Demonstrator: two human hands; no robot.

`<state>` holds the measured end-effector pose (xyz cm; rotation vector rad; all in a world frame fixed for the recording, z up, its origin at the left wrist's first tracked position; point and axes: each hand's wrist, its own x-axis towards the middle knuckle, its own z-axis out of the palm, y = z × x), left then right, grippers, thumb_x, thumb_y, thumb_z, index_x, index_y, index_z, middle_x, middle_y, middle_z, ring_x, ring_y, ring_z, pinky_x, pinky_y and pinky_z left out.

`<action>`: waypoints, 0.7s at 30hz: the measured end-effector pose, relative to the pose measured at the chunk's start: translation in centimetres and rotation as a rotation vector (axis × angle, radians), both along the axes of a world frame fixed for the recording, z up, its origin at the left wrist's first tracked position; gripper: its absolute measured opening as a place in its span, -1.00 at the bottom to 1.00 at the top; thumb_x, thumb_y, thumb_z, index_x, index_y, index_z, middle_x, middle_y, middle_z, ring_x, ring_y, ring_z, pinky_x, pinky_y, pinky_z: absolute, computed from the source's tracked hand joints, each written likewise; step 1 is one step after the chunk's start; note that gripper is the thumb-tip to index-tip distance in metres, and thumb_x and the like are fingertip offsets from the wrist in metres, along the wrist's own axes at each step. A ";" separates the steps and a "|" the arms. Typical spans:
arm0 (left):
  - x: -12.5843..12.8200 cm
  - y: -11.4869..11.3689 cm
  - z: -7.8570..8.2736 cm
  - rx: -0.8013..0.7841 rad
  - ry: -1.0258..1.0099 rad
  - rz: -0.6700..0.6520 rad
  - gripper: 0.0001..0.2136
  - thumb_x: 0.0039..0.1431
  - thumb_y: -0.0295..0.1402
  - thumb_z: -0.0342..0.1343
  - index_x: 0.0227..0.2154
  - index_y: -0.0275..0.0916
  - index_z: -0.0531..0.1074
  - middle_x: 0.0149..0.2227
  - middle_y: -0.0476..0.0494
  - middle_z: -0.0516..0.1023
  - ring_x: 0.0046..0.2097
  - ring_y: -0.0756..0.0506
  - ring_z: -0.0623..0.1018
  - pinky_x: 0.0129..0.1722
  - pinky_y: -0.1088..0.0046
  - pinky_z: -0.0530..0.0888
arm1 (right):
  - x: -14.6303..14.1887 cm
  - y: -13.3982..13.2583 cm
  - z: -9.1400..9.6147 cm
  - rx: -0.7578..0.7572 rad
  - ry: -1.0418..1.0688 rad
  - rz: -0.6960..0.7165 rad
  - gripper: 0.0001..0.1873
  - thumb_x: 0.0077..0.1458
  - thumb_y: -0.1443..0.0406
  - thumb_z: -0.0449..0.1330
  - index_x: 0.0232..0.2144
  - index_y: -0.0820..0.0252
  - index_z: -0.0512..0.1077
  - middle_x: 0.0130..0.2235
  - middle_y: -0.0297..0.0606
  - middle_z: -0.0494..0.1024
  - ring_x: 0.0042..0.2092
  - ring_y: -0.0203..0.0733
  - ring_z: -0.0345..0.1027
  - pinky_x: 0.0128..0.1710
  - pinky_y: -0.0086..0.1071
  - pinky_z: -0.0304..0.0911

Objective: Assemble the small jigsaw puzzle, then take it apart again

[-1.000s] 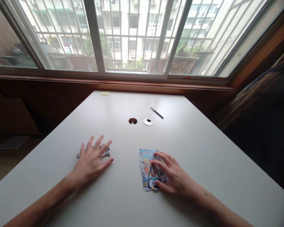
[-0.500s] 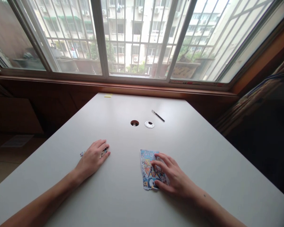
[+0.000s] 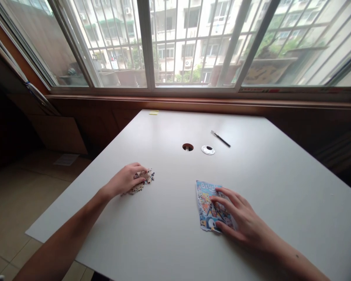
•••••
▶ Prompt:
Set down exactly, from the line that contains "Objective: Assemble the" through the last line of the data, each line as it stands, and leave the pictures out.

▶ Response to the task:
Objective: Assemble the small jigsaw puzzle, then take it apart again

[-1.000s] 
[-0.500s] 
[+0.000s] 

The reply to this exercise is complete.